EXERCISE
In the records below, some lines contain the word "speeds". Copy each of them.

Extracted data entries
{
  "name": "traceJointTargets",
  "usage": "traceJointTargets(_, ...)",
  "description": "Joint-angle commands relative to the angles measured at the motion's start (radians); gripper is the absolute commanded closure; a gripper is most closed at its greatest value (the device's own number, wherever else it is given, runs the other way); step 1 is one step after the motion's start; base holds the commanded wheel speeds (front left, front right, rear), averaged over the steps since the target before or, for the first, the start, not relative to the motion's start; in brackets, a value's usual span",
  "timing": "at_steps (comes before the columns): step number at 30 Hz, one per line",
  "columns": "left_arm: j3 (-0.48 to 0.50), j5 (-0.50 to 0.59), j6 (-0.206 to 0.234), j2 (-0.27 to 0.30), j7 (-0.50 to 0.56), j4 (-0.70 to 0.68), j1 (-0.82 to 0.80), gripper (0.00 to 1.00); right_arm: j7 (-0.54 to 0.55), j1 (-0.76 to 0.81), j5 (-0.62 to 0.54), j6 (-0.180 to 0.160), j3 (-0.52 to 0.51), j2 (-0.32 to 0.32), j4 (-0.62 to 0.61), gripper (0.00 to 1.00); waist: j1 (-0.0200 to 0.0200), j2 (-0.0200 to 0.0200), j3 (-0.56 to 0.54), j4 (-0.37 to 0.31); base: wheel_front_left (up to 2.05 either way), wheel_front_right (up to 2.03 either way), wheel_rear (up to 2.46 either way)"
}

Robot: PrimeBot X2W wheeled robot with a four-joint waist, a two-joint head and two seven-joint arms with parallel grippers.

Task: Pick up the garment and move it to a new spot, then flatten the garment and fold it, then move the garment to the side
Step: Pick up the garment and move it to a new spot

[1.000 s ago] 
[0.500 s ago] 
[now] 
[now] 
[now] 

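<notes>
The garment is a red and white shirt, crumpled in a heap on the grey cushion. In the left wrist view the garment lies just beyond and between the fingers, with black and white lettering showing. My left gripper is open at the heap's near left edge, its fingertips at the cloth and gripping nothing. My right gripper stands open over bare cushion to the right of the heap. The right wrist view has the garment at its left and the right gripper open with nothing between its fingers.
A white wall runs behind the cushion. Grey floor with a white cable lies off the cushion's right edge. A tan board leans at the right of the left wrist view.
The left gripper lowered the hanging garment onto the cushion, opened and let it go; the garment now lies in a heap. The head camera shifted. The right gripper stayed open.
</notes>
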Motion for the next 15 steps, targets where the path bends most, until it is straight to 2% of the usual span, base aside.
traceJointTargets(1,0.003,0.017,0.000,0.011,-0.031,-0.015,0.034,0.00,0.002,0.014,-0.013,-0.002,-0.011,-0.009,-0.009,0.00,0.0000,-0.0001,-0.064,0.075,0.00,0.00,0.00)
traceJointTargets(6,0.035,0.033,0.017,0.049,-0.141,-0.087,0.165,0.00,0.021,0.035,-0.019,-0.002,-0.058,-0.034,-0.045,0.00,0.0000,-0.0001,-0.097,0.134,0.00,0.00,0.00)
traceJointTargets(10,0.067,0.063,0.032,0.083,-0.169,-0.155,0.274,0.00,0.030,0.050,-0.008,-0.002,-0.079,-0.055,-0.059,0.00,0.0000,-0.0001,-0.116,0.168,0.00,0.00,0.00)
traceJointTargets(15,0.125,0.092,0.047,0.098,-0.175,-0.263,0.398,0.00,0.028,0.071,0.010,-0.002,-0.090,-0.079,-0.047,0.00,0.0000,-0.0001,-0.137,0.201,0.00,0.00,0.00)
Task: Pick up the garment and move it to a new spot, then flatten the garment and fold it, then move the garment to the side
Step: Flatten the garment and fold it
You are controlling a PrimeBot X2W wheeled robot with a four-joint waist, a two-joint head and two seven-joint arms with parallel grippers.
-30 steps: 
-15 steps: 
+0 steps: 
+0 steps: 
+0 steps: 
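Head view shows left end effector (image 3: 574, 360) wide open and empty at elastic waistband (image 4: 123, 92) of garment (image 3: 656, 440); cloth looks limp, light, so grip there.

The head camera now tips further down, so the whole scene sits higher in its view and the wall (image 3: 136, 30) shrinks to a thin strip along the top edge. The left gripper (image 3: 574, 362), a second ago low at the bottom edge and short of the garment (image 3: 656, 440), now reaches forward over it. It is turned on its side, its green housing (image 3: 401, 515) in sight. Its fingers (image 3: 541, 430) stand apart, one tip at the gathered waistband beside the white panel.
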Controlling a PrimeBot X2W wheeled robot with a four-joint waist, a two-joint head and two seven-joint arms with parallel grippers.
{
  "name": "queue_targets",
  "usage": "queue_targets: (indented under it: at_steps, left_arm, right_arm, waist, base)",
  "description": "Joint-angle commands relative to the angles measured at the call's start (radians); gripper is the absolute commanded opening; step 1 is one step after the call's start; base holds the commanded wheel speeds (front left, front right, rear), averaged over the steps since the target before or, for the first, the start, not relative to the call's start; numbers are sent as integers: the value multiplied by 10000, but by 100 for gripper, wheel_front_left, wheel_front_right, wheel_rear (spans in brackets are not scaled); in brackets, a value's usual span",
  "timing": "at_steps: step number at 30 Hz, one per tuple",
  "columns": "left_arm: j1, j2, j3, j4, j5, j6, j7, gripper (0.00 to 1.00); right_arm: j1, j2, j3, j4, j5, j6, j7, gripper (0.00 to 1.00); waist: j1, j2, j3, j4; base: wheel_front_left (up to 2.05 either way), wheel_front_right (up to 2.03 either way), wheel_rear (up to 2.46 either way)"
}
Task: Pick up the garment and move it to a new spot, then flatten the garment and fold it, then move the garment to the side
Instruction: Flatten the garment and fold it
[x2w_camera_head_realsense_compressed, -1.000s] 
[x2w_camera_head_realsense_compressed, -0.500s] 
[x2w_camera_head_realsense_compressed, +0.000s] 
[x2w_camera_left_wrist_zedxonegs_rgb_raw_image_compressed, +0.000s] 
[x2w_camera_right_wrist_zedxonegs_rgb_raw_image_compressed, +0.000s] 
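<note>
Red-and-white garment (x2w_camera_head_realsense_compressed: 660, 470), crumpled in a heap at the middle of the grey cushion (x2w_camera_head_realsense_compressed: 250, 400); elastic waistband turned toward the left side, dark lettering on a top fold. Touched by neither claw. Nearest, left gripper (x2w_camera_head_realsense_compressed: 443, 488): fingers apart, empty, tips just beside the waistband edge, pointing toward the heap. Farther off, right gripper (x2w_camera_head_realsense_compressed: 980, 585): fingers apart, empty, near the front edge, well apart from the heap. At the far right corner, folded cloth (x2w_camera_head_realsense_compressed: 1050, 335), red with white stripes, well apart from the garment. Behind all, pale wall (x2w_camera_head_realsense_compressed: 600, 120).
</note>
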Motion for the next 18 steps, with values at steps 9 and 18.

SOLVED PROBLEM
  "description": "Joint-angle commands relative to the angles measured at the motion's start (radians); gripper is the absolute commanded closure; a gripper is most closed at its greatest value (the device's own number, wherever else it is given, runs the other way); step 1 is one step after the motion's start; base holds the commanded wheel speeds (front left, front right, rear), averaged over the steps since the target before or, for the first, the start, not relative to the motion's start; in brackets, a value's usual span",
  "description": "Joint-angle commands relative to the angles measured at the call's start (radians); gripper is the absolute commanded opening; step 1 is one step after the call's start; base holds the commanded wheel speeds (front left, front right, rear), averaged over the steps since the target before or, for the first, the start, not relative to the call's start; numbers are sent as integers: the value multiplied by 10000, but by 100 for gripper, wheel_front_left, wheel_front_right, wheel_rear (spans in brackets are not scaled); in brackets, a value's usual span",

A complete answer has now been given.